Tuesday, September 06, 2005

In a corner of Antrim another generation grows up on a diet of sectarian hatred

Angelique Chrisafis:

It began late one night when Kathleen McCaughey's front door was kicked down by two men who stormed up the stairs shouting: "Taigs out."

"Aren't you going to call me an Orange bastard?" asked one of the men when Mrs McCaughey, 51, who has epilepsy, came out of her bedroom in her dressing gown.

After five months of attacks including petrol and paint bombs and a poster campaign calling her a republican scrounger, she was given a few hours to clear her house and leave the village of Ahoghill in Ian Paisley's North Antrim constituency.

Protestant children had been paid £5 each to sit on her front lawn banging drums until she caved in. If she did not go, she was told, her row of houses would be burned down.

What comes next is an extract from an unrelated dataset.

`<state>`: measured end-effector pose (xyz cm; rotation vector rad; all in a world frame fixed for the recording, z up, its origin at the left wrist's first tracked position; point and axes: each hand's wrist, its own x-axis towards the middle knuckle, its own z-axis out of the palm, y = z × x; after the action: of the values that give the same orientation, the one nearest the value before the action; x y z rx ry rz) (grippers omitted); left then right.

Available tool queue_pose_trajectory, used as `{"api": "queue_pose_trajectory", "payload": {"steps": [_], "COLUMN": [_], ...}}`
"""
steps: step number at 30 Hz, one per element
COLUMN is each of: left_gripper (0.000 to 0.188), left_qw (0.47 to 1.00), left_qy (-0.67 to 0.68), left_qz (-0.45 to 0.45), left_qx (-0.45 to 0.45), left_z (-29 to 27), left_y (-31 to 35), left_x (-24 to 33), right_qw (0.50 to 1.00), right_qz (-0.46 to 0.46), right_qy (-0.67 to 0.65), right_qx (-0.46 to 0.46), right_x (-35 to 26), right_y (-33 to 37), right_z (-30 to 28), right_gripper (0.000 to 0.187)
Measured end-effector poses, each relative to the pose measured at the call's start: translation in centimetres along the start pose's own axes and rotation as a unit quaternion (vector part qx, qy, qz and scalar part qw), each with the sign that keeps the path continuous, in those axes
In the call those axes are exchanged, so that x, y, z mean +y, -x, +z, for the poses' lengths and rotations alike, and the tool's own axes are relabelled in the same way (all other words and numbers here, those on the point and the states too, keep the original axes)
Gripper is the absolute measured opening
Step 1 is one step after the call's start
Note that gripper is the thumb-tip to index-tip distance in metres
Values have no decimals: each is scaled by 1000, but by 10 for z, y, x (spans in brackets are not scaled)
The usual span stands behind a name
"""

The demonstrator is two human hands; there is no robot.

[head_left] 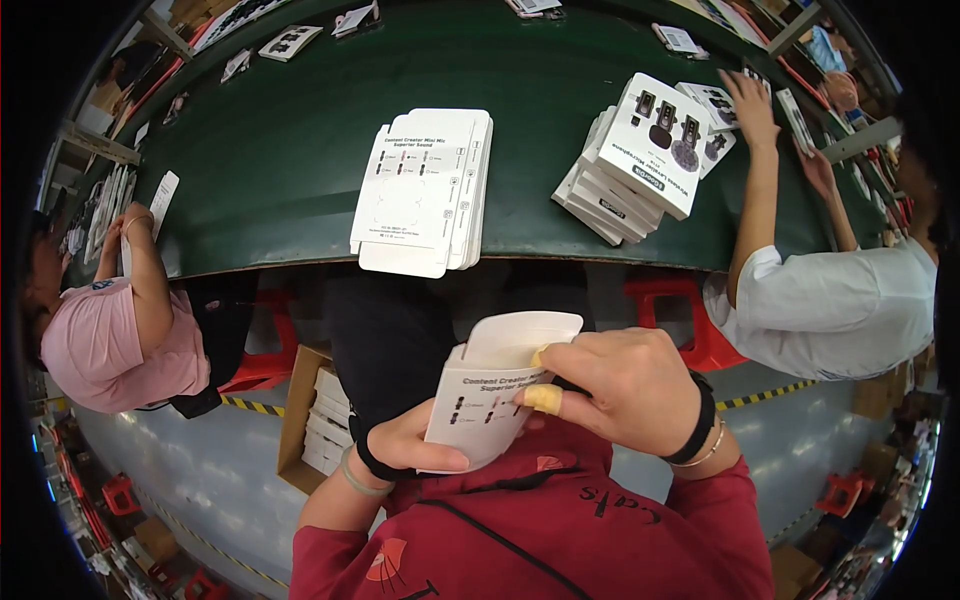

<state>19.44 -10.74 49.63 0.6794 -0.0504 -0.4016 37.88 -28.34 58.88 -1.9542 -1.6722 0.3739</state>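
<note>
Above my lap I hold a white printed carton (pixel 470 405), its top flap standing up. My left hand (pixel 408 440) is closed round its lower left side, thumb on the front. My right hand (pixel 622 385), with yellow tape on thumb and finger, pinches the carton's upper right edge near the flap. In front of me on the green table (pixel 300 190) lies a stack of flat, unfolded white cartons (pixel 405 200). To its right rises a leaning pile of made-up white boxes (pixel 645 145) with pictures of black devices.
At the right, a co-worker in a white shirt (pixel 830 300) reaches toward boxes; at the left sits one in pink (pixel 125 340). A brown box (pixel 300 420) of white cartons stands by my left leg. Red stools (pixel 700 325) flank me. Small packs (pixel 290 42) lie along the table's far side.
</note>
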Motion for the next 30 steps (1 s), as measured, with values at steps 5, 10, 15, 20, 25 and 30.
{"api": "queue_pose_trajectory", "payload": {"steps": [5,10,15,20,25,30], "left_gripper": [79,65,51,49,52,56], "left_qw": [997,989,959,897,863,845], "left_qy": [40,-72,-147,-247,-348,-385], "left_qz": [47,33,25,173,199,228], "left_qx": [40,125,240,323,307,293], "left_z": [16,11,27,29,27,39], "left_y": [-4,13,15,3,-6,-11], "left_x": [-2,-11,-10,-19,-20,-9], "right_qw": [994,953,940,958,851,648], "right_qz": [73,103,115,82,182,213], "right_qy": [-78,-278,-314,-265,-464,-726], "right_qx": [-37,60,68,78,167,85], "right_x": [7,7,2,3,-2,16], "right_y": [7,18,27,37,39,30], "right_z": [8,34,39,48,49,48], "right_gripper": [27,25,17,22,36,41]}}
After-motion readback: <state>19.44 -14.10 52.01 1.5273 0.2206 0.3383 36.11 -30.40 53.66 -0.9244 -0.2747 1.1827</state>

The town of Ballymena and its surrounding villages are in the grip of the worst wave of anti-Catholic sectarian attacks for years and the police have been forced to adopt the same tactics as the UN uses in Kosovo: guarding Catholic churches, schools and Gaelic sports clubs at night to stop them being torched.

Northern Ireland is slipping into the kind of civil strife where people cannot tolerate the presence of their neighbours, and it is being demonstrated at primary schools. Two Catholic schools in the area were burned in arson attacks within 24 hours last week. The head of Northern Ireland's community relations council has said the police patrols are unsustainable, adding that many people would soon start to feel they could only live in Ballymena with UN-style protection.

Ballymena is the buckle in Northern Ireland's Bible belt, the seat of the Paisley family and a place that has been likened to 1960s Mississippi. It is rural, conservative, mainly born-again Christian and predominantly Protestant. Catholics make up about 25% of the borough.

Ballymena's most famous Catholic son, the actor Liam Neeson, has recalled having to shelter inside during Orange parades in his youth.

But Mr Paisley, leader of the biggest unionist party in Northern Ireland, was criticised for not condemning the anti-Catholic attacks soon enough and doing little to engage with his community to stop them.